Instructions to follow. Would you output the lines from the one containing "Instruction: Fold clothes" through the final line of the entries, exactly and with pictures omitted?

━━━━━━━━━━━━━━━━

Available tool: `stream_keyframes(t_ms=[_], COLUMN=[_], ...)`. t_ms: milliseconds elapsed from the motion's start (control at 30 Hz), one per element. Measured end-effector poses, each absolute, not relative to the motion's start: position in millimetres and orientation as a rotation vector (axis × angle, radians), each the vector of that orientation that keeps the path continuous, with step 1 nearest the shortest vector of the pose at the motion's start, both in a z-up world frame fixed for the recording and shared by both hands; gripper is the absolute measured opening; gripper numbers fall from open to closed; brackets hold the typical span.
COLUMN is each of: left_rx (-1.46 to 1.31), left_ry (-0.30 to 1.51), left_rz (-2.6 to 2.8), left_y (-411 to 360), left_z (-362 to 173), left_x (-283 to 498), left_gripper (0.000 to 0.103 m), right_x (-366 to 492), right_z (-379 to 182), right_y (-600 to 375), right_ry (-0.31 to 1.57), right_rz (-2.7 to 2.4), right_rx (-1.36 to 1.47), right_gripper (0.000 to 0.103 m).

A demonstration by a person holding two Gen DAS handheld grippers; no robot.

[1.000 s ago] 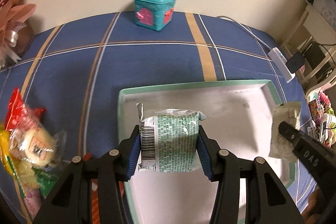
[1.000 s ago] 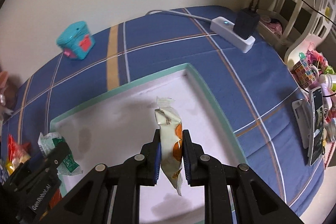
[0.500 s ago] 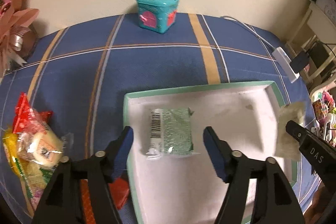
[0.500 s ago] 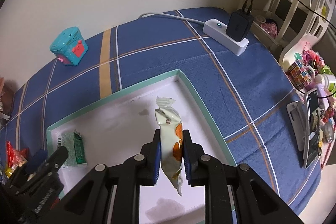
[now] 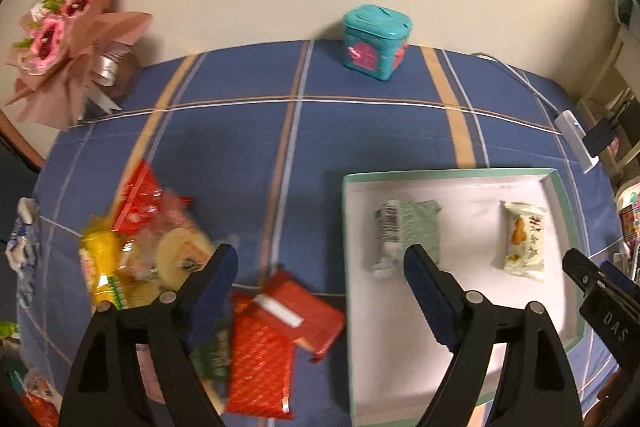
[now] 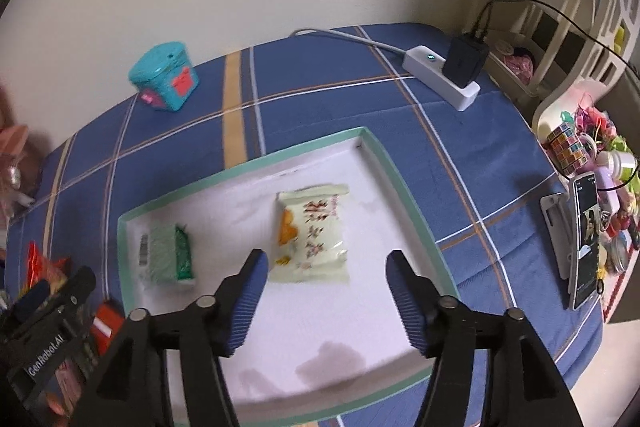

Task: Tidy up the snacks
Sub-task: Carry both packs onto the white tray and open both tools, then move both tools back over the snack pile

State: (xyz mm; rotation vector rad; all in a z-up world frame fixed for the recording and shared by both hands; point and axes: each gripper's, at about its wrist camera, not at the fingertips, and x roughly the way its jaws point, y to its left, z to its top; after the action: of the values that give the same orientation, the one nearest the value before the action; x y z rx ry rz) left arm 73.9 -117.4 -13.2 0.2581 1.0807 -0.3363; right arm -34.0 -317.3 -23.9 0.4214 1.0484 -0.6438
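A white tray with a green rim lies on the blue plaid tablecloth. In it lie a green snack packet and a cream packet with orange print. My left gripper is open and empty, above the tray's left edge. My right gripper is open and empty, just in front of the cream packet. A pile of loose snacks and red packets lies left of the tray.
A teal toy box stands at the back by the wall. A pink bouquet is at the back left. A white power strip with a black plug and a phone lie to the right.
My left gripper let go of the green packet in the tray, opened and swung left toward the pile. My right gripper opened and dropped the cream packet flat in the tray.
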Motion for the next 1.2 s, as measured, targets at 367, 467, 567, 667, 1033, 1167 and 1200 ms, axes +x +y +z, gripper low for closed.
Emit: stream_keyframes(t_ms=[367, 467, 567, 667, 1033, 1167, 1200], left_rx=[0.26, 0.259, 0.246, 0.228, 0.137, 0.119, 0.106], left_ry=[1.059, 1.038, 1.021, 1.019, 1.074, 1.068, 1.07], left_rz=[-0.287, -0.27, -0.265, -0.276, -0.231, -0.168, -0.151], left_y=[-73.9, -58.3, -44.8, -32.2, 32.3, 62.3, 71.6], left_z=[-13.2, -9.8, -3.4, 2.6, 14.5, 18.6, 19.2], left_x=[57.7, 53.8, 53.0, 54.4, 68.2, 72.3, 73.3], left_gripper=[0.099, 0.103, 0.103, 0.103, 0.103, 0.103, 0.103], right_x=[-41.2, -42.8, -44.2, -44.3, -22.3, -15.6, -13.3], right_z=[-17.7, -15.5, -12.1, -6.3, 5.3, 8.9, 8.5], right_y=[-273.1, -261.8, -247.2, -231.6, -177.6, -163.9, -159.5], right_ry=[1.048, 1.041, 1.034, 1.019, 0.987, 0.979, 0.983], right_rz=[-0.578, -0.565, -0.531, -0.494, -0.332, -0.289, -0.28], right_rx=[0.399, 0.388, 0.378, 0.368, 0.35, 0.371, 0.371], right_gripper=[0.102, 0.103, 0.103, 0.103, 0.103, 0.103, 0.103])
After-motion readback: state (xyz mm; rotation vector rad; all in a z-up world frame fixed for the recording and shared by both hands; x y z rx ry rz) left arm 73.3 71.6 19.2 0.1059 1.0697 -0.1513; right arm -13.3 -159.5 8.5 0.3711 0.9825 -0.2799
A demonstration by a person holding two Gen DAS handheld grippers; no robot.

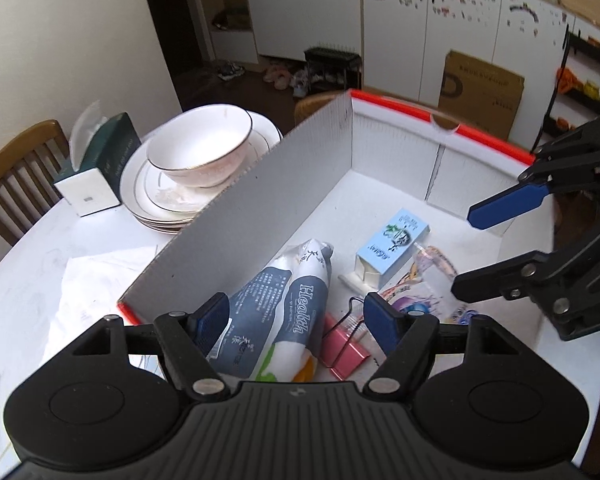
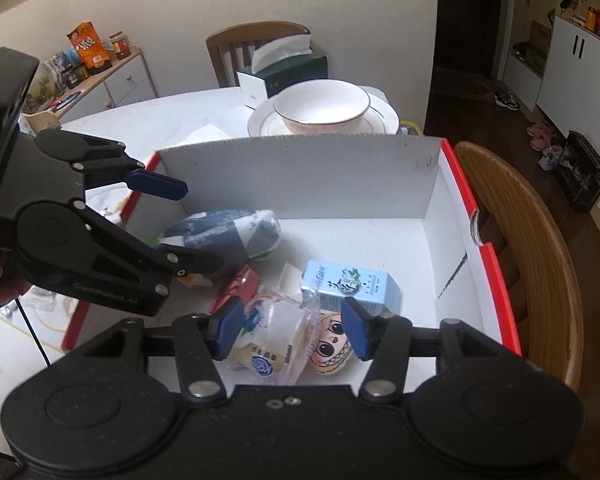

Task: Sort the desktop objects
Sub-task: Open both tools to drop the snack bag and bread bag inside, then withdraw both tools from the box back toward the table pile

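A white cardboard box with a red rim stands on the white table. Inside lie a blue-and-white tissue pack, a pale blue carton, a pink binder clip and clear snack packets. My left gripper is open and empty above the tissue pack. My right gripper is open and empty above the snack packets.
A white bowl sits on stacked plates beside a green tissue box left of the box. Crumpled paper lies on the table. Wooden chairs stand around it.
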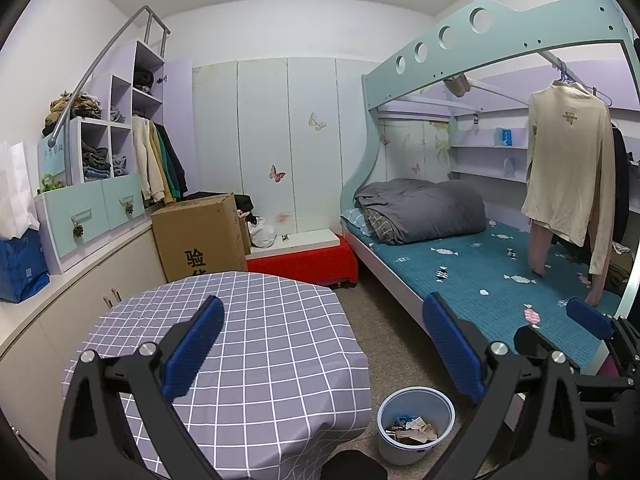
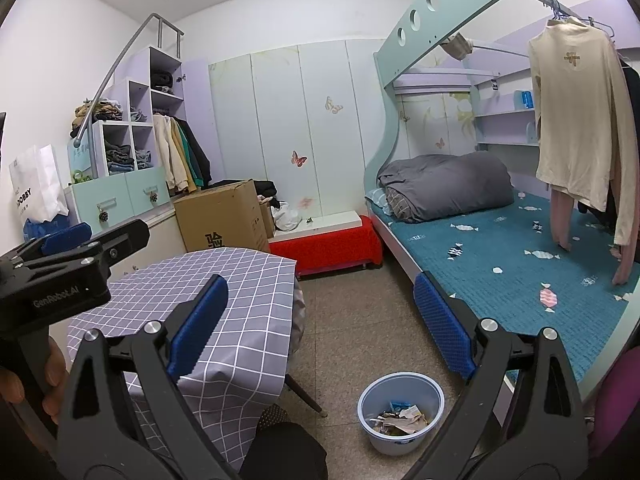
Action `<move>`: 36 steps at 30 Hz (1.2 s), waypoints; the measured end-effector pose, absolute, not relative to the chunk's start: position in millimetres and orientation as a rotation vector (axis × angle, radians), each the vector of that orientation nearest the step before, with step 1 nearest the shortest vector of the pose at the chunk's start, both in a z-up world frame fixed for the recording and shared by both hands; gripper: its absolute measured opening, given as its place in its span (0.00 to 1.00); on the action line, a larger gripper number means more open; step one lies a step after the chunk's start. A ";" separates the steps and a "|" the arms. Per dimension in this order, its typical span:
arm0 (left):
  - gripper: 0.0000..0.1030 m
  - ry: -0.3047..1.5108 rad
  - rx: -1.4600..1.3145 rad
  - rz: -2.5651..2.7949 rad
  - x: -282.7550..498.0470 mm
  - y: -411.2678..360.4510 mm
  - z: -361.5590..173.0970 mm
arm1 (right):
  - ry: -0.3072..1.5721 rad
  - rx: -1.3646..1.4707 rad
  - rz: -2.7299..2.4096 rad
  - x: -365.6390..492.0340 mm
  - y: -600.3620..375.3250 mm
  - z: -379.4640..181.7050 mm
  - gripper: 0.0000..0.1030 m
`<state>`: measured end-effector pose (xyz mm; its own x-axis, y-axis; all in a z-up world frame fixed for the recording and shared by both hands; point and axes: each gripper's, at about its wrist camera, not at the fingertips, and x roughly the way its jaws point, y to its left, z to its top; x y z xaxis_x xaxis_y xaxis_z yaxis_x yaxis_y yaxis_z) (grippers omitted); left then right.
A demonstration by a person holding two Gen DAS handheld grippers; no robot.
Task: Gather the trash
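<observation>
Left tool [image 1: 324,344] and right tool [image 2: 320,324] spread empty, pale bin [image 2: 401,414] holding crumpled paper scraps [image 2: 400,420]

Even, bright indoor light, soft shadows, sharp focus, strong fisheye bending with dark corners
</observation>
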<state>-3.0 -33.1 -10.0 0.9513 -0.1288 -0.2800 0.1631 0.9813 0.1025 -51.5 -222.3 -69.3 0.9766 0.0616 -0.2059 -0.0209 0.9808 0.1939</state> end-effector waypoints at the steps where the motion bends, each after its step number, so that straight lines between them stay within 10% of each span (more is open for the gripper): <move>1: 0.95 0.276 0.127 -0.150 -3.0 -33.9 -10.0 | 0.212 0.192 0.040 -51.6 -221.9 -69.2 0.90; 36: 0.95 0.283 0.136 -0.161 -3.3 -39.4 -11.6 | 0.217 0.195 0.036 -53.1 -226.6 -73.6 0.90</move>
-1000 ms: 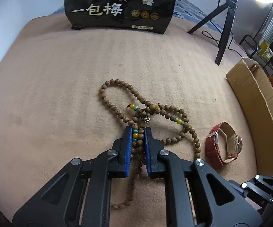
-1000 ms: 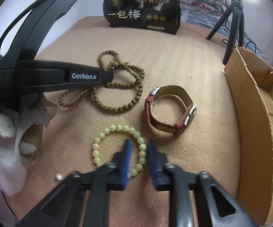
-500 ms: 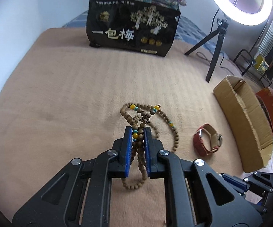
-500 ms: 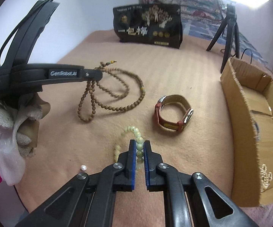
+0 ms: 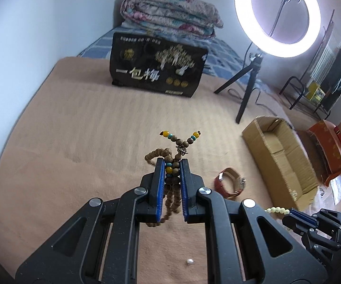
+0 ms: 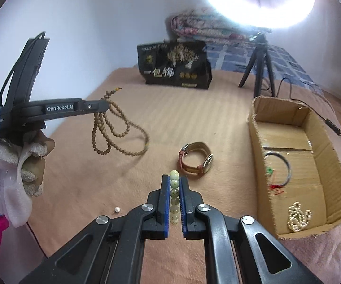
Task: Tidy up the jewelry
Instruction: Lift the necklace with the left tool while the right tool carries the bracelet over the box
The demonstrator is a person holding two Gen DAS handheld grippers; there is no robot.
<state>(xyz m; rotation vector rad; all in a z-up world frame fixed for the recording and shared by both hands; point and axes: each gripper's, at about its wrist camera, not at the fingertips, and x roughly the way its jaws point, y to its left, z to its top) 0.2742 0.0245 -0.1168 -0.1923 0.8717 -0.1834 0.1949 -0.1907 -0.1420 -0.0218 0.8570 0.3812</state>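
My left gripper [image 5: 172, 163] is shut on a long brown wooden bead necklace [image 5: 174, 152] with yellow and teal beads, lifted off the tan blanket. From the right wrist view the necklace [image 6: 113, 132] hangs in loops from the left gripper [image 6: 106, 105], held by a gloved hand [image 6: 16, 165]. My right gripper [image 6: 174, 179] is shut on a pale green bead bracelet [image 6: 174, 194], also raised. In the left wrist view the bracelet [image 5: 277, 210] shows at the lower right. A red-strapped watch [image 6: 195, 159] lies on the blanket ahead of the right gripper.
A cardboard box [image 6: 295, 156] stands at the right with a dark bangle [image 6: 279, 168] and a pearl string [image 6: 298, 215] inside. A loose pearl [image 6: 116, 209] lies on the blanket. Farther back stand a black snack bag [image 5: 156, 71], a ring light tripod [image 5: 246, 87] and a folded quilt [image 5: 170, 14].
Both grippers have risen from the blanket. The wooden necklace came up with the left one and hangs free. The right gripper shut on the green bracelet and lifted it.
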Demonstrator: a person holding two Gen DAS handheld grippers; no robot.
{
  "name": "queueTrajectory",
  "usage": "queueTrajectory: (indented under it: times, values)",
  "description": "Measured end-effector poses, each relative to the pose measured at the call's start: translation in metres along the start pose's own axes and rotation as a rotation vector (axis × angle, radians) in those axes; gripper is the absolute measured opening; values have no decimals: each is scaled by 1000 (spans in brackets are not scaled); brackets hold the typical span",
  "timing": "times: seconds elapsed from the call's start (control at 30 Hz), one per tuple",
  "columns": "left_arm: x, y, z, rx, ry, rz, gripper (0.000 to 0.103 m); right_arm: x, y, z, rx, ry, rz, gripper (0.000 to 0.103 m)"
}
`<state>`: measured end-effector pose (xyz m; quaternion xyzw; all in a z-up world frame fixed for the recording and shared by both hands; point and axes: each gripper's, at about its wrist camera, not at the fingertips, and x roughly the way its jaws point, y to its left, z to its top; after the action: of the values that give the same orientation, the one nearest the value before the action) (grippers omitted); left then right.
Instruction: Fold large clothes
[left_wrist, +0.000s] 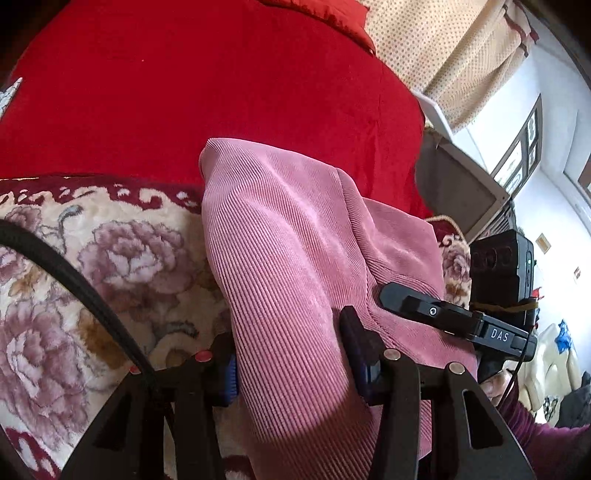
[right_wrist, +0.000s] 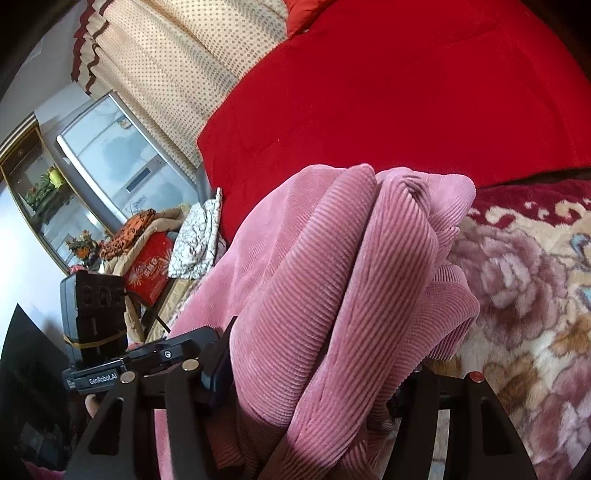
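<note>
Across the lower centre of both wrist views, I have the pink corduroy garment clamped in my left gripper and right gripper, bunched above the floral blanket. I'd lift both ends evenly, keeping it taut. Its long axis probably runs gripper to gripper, folds pointing toward the red quilt.

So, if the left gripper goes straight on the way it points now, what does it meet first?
Probably the red blanket. The left gripper is shut on the pink corduroy garment, which bulges ahead of it; beyond that lies the blanket. Depth is unclear.
</note>
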<state>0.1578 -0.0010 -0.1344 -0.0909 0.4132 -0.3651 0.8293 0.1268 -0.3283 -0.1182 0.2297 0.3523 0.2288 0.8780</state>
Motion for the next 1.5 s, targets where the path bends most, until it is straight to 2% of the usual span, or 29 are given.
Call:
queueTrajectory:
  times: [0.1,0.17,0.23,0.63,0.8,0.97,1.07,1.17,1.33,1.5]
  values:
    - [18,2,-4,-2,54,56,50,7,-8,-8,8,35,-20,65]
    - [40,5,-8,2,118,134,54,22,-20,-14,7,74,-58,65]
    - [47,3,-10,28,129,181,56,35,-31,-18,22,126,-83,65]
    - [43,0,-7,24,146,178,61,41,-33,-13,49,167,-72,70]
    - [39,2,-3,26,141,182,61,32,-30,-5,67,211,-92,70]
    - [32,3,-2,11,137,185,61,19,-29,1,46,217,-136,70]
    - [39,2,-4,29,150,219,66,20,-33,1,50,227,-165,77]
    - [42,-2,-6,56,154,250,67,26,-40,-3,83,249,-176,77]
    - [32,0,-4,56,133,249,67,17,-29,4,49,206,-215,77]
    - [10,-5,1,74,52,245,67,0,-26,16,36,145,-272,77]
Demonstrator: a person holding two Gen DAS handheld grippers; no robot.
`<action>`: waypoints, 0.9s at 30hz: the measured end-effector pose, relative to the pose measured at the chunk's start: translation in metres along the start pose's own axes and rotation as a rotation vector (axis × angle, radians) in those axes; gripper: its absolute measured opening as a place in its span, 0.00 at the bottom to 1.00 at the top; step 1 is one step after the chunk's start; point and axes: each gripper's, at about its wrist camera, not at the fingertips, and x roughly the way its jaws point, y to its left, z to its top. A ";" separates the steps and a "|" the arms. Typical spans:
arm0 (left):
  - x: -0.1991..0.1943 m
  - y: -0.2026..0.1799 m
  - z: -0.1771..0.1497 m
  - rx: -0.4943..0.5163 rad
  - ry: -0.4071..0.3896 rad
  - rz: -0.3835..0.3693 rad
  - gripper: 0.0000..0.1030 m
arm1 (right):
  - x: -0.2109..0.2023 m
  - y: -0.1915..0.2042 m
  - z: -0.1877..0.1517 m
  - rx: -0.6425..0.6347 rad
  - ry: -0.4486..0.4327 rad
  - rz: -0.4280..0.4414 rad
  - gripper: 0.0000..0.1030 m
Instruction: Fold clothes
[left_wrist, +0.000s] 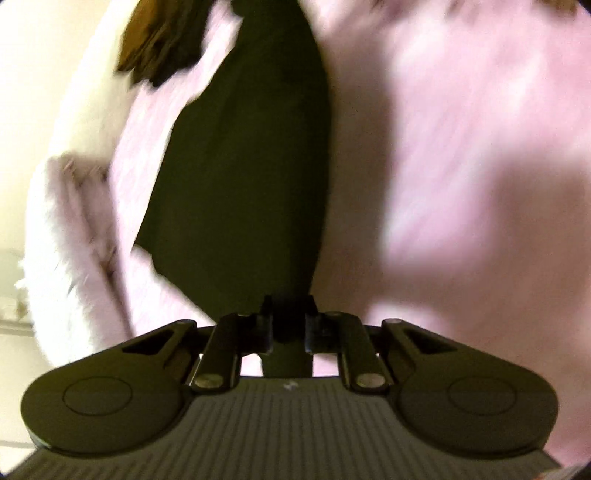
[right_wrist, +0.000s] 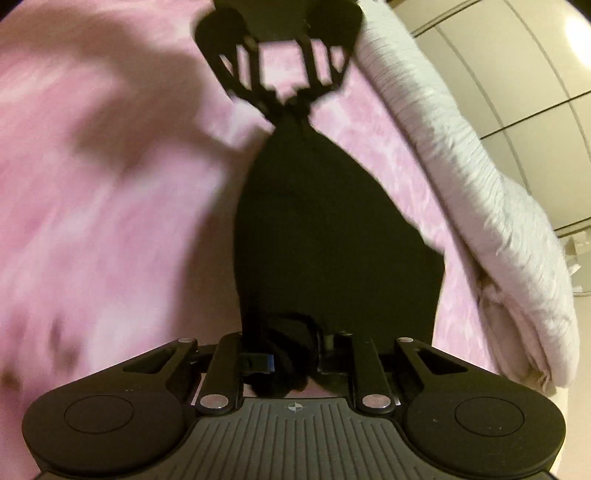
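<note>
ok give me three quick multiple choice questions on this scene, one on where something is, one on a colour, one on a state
1. Where does the dark garment lie?
A. on the pink blanket
B. on a wooden chair
C. in a basket

2. What colour is the garment?
A. white
B. black
C. red

3. How does the right gripper stand?
A. wide open above the garment
B. shut on the garment
C. shut on a hanger

Answers:
1 A, pink blanket shows all around the garment.
2 B, it reads black in both wrist views.
3 B, bunched black cloth sits pinched between its fingers, while the left gripper pinches the far end.
</note>
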 end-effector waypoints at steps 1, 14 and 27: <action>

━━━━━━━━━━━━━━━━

Exercise result.
Instruction: Fold clothes
[left_wrist, +0.000s] 
[right_wrist, +0.000s] 
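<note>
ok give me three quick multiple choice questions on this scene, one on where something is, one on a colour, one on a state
1. Where does the dark garment lie?
A. on the pink blanket
B. on a wooden chair
C. in a basket

2. What colour is the garment?
A. white
B. black
C. red

3. How does the right gripper stand?
A. wide open above the garment
B. shut on the garment
C. shut on a hanger

Answers:
1 A, pink blanket shows all around the garment.
2 B, it reads black in both wrist views.
3 B, bunched black cloth sits pinched between its fingers, while the left gripper pinches the far end.
</note>
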 end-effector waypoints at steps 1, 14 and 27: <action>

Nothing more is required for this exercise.